#### [Assignment]
Reproduce the entries shown below only from the line with "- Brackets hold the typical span" down to the line with "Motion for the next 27", keeping both end lines and copying each one exactly.

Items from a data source
····················

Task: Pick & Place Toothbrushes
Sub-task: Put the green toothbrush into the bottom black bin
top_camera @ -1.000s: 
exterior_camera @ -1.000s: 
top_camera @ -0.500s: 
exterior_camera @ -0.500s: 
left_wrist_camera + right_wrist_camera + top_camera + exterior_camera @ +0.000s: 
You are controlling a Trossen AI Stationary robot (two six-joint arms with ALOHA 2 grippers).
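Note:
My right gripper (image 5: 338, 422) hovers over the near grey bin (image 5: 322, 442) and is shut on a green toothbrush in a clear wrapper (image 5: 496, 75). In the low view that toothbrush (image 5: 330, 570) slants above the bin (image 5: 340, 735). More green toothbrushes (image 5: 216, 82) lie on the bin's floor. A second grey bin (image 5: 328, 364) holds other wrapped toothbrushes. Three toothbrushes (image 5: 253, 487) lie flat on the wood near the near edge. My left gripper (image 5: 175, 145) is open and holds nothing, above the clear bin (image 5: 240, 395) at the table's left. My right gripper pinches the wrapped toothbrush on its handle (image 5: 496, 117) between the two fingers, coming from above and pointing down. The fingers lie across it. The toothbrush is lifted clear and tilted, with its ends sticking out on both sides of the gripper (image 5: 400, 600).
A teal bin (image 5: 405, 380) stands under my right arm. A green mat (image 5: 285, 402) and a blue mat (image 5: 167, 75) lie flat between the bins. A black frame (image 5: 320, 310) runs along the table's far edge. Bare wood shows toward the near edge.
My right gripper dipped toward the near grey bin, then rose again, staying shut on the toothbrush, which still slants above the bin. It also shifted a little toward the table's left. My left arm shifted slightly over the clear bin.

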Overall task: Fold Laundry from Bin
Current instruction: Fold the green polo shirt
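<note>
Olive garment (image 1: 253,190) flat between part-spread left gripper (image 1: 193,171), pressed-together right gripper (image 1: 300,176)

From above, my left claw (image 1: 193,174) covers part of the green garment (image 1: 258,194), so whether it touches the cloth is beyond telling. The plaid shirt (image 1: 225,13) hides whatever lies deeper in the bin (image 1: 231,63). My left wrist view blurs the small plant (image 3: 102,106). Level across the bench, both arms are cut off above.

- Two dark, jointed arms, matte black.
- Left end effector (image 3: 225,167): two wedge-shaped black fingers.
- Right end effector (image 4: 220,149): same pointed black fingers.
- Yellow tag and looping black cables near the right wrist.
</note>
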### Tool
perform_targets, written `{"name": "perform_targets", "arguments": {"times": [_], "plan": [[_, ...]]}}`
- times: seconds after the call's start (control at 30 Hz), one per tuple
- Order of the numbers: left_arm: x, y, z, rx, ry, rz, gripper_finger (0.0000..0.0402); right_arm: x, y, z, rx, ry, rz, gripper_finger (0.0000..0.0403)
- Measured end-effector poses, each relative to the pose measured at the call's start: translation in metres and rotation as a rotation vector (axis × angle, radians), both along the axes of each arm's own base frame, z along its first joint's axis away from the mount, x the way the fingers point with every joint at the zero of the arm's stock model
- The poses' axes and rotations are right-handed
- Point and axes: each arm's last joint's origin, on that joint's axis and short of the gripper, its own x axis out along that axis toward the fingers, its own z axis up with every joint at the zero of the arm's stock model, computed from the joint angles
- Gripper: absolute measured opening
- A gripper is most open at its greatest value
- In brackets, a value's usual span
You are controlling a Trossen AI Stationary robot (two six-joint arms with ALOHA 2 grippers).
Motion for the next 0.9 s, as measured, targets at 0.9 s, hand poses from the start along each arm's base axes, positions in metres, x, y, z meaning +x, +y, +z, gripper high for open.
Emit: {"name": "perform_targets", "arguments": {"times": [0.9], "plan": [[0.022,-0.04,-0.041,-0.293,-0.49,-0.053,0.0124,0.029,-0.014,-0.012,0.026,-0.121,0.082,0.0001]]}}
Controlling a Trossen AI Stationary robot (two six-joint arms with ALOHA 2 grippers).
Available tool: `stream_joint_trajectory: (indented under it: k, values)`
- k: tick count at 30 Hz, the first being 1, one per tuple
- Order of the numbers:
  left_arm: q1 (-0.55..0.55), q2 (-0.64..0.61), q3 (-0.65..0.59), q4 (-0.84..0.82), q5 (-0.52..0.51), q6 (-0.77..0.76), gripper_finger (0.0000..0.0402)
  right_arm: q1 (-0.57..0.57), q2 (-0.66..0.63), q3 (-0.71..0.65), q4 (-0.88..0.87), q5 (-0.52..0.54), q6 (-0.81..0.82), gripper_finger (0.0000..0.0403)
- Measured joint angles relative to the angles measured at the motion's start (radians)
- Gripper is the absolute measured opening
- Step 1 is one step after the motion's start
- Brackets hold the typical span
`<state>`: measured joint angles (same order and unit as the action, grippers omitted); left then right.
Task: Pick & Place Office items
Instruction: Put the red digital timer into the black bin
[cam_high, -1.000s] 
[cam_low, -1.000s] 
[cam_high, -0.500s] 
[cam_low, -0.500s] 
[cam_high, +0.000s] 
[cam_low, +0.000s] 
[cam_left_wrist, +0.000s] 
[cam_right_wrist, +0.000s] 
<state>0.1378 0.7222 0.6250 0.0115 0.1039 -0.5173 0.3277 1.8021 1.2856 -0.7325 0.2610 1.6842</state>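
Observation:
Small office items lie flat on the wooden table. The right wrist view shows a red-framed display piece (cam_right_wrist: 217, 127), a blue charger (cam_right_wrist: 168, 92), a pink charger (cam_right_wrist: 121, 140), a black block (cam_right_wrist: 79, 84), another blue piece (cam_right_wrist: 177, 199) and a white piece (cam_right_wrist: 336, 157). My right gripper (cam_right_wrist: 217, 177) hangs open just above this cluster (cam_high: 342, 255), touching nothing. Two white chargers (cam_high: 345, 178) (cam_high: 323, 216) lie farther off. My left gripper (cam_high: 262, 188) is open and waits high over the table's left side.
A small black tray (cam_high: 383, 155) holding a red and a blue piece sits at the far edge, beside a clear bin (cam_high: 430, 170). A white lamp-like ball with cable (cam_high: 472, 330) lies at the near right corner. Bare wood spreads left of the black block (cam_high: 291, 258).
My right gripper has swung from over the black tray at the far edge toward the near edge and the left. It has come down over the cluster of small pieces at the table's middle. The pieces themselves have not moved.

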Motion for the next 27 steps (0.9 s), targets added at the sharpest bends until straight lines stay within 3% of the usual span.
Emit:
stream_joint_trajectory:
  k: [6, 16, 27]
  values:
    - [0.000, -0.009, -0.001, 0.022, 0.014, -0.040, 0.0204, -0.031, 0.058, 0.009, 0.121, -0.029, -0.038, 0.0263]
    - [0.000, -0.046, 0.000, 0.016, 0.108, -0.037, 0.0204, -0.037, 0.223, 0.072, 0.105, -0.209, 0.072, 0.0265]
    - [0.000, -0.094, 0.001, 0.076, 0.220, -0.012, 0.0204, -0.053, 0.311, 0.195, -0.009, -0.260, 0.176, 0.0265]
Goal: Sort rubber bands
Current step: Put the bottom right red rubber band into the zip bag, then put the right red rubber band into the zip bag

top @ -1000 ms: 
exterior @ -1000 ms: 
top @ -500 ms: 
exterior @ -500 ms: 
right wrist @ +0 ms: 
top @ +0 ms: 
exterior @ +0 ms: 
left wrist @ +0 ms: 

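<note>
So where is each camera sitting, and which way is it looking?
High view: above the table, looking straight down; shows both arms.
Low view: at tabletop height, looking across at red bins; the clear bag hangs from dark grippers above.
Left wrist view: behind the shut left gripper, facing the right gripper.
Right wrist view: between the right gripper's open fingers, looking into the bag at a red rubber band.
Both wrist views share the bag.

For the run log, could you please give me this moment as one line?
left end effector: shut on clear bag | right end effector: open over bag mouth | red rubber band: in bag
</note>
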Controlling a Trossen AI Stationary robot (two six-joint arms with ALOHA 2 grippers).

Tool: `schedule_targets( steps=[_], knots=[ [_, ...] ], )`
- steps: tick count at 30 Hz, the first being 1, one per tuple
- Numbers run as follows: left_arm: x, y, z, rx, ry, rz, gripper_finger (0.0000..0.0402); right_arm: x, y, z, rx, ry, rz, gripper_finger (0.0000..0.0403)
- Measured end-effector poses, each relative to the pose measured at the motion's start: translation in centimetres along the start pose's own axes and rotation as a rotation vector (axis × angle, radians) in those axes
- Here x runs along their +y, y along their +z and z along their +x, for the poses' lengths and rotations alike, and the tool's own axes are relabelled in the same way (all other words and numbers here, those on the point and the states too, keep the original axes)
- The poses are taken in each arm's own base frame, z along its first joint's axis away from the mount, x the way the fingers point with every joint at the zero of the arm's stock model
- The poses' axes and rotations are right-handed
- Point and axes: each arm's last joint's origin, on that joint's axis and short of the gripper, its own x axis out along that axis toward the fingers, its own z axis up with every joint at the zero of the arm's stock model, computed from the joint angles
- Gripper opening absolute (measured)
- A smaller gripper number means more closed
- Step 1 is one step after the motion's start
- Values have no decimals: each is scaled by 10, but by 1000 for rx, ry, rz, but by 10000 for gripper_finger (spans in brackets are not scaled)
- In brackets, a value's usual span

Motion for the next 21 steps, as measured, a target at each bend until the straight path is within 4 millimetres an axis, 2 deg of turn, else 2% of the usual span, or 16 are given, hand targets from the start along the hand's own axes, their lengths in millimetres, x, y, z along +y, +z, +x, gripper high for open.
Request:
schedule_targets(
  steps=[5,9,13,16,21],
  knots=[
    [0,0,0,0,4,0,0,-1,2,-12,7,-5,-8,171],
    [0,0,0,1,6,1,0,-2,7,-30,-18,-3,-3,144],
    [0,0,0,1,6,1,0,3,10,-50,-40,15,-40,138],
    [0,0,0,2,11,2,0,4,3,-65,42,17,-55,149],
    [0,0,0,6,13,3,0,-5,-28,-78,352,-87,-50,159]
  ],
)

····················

#### [Answer section]
- Brackets hold the typical span
`<state>`: measured joint angles (same order and unit as the action, grippers omitted); left then right.
Task: Pick & Place Office items
Instruction: Put the red digital timer into the black bin
[cam_high, -1.000s] 
[cam_low, -1.000s] 
[cam_high, -0.500s] 
[cam_low, -0.500s] 
[cam_high, +0.000s] 
[cam_low, +0.000s] 
[cam_left_wrist, +0.000s] 
[cam_right_wrist, +0.000s] 
<state>0.1378 0.7222 0.6250 0.0115 0.1039 -0.5173 0.3277 1.8021 1.2856 -0.7325 0.2610 1.6842</state>
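Observation:
Small office items lie flat on the wooden table. The right wrist view shows a red-framed display piece (cam_right_wrist: 217, 127), a blue charger (cam_right_wrist: 168, 92), a pink charger (cam_right_wrist: 121, 140), a black block (cam_right_wrist: 79, 84), another blue piece (cam_right_wrist: 177, 199) and a white piece (cam_right_wrist: 336, 157). My right gripper (cam_right_wrist: 217, 177) hangs open just above this cluster (cam_high: 342, 255), touching nothing. Two white chargers (cam_high: 345, 178) (cam_high: 323, 216) lie farther off. My left gripper (cam_high: 262, 188) is open and waits high over the table's left side.
A small black tray (cam_high: 383, 155) holding a red and a blue piece sits at the far edge, beside a clear bin (cam_high: 430, 170). A white lamp-like ball with cable (cam_high: 472, 330) lies at the near right corner. Bare wood spreads left of the black block (cam_high: 291, 258).
My right gripper has swung from over the black tray at the far edge toward the near edge and the left. It has come down over the cluster of small pieces at the table's middle. The pieces themselves have not moved.
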
Motion for the next 27 steps (0.9 s), targets added at the sharpest bends until straight lines stay within 3% of the usual span.

Nothing else is part of this output.